Catharine Pendrel (530) taking over from relay teammate Sonja Looney in the Dirty Feet Enduro in Kamloops, B.C. (Photo: Gerry Furseth)
Catharine Pendrel (530) taking over from relay teammate Sonja Looney in the Dirty Feet Enduro in Kamloops, B.C. (Photo: Gerry Furseth)

“Today, I’m at a six-hour enduro race,” she explained. “I’ve got a partner, we’re trading off every two laps and trying to get as many laps in as we can in six hours.”

Pendrel spent her downtime refueling, chatting with fans and posing for photographs. She started the last 14 k lap in second place, 9 seconds behind her husband’s team and determined to win bragging rights at the post-race party. She returned twenty minutes later, laughing about a flat tire that cost her team the chance at the overall win. Pendrel was out to have fun and the sudden end to the race didn’t change that. That could be what keeps the three-time Olympian going.

“When I moved to British Columbia, I had to find a way to train in the winter,” she said. “I learned how to cross-country ski, and I love it. You’re getting out there, seeing the sun on the snow and just really enjoying it. It’s a nice break from just riding your bike all year.”

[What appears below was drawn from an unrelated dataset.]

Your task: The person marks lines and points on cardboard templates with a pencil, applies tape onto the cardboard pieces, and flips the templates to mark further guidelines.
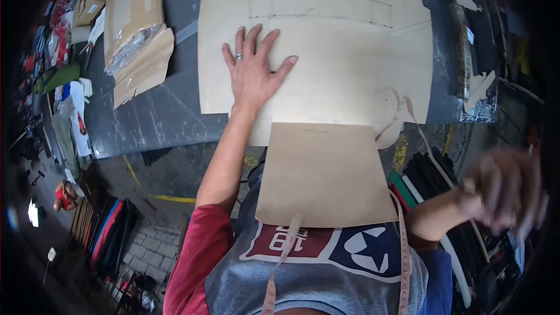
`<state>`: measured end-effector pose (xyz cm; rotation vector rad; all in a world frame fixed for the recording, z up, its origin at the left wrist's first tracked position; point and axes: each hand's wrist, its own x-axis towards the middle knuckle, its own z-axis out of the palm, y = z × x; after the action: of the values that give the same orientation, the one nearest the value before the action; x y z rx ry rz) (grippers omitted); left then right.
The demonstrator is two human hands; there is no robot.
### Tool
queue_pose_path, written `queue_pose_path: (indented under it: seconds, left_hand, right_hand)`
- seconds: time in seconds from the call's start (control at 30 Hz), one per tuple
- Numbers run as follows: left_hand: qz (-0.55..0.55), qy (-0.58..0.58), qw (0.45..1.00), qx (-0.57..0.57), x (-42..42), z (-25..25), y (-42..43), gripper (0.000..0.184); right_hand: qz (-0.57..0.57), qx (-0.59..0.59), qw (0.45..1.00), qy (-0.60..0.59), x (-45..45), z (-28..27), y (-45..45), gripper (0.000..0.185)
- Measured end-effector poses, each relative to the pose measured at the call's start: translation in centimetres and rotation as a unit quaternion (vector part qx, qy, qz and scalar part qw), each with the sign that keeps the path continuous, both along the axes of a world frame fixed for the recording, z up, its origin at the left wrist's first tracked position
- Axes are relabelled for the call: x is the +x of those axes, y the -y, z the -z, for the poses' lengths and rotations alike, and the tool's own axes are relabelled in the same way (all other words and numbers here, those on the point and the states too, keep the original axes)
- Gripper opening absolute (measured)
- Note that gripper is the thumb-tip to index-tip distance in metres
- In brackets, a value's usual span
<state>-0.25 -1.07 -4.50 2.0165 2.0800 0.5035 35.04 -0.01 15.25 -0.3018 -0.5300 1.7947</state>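
Note:
My left hand [254, 73] lies flat with fingers spread on a large tan cardboard sheet [332, 46], a ring on one finger. Pencilled lines and rectangles run along the sheet's far part. Its near flap [326, 169] hangs over the table edge against my shirt. A pale measuring tape [403, 256] hangs around my neck, and a loop of it rests on the sheet's right side. Off to the right, away from the sheet, my right hand [501, 192] is smeared by motion; whether it holds anything cannot be made out.
The dark table [146, 116] carries a brown paper package [134, 17] with plastic at the left. A plastic-wrapped roll [461, 52] and cardboard scraps lie at the right edge. Rolls of material [431, 181] stand below right, more [108, 236] below left. A person in red [65, 195] is far left.

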Motion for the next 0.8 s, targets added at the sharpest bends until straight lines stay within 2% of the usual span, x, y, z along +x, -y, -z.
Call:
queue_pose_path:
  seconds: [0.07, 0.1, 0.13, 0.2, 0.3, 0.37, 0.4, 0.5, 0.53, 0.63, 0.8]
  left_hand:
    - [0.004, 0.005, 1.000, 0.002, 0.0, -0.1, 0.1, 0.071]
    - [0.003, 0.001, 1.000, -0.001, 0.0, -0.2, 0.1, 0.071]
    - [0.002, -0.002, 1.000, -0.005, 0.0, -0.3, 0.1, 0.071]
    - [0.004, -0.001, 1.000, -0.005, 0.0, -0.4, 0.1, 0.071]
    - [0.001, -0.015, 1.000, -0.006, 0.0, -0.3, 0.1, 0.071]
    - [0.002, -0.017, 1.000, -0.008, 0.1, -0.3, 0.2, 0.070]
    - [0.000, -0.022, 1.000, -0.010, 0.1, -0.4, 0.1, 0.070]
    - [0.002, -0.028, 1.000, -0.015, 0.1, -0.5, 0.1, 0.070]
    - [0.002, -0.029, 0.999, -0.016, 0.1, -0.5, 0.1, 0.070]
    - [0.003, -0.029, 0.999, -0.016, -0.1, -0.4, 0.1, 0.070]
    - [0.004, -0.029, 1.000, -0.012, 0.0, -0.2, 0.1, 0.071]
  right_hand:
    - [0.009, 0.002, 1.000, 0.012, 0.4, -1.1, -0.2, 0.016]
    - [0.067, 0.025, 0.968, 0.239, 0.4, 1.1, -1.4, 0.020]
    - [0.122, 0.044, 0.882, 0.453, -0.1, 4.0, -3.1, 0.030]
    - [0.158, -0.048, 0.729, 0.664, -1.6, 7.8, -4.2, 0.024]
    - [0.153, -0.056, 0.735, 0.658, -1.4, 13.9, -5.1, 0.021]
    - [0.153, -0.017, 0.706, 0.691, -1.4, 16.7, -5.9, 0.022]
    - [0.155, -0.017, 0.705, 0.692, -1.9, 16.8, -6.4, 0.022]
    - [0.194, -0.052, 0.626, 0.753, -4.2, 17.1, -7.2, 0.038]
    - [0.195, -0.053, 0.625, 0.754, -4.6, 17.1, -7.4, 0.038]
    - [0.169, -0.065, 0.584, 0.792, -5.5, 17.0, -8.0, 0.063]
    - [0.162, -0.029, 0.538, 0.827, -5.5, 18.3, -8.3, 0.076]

Kamloops winters, like the neighbouring Okanagan Valley, feature long periods of low clouds and dry roads. Ski trails are mostly above 1000 meters and above the clouds.

Team Unicorns. Sonja Looney (left) and Catharine Pendrel show off their wristbands. Pendrel wore identical socks to a bronze medal in Rio. (Courtesy Photo)
Team Unicorns: Catharine Pendrel (r) and Sonja Looney show off their wristbands. Pendrel wore identical socks to a bronze medal at the 2016 Rio Summer Olympics. (Courtesy photo)

“I turned 30 and masters world champs were down the road from us in Vernon, so I was like, ‘May as well give this a go,’ and those went well,” she said with a laugh. “So I’ve got a world title in master cross-country skiing to my name. Usually I just hop in a couple of loppets if I can fit them into my season.”

What’s her favourite workout?

“Different ones for different objectives, but I have one recently that I’ve been doing,” Pendrel responded.  “I’ll do hill descents, and I’ll try to take a second off my time every time down, and just muscular endurance on the climb back up. Two birds with one stone.”

One thing that cross-country skiing and cross-country mountain biking share is that in a mass start, the win goes to the first person across the finish line. Time gained on descents is just as valuable and usually costs less. In skiing, this saving can be larger as snowplowing or skidding through corners uses a lot more energy than step turns.

Pendrel’s in-season workout suits her sport and elite abilities, but it can be scaled back and tailored to individual needs. The full three-hour workout she did last week went like this, with skiing translations in parentheses.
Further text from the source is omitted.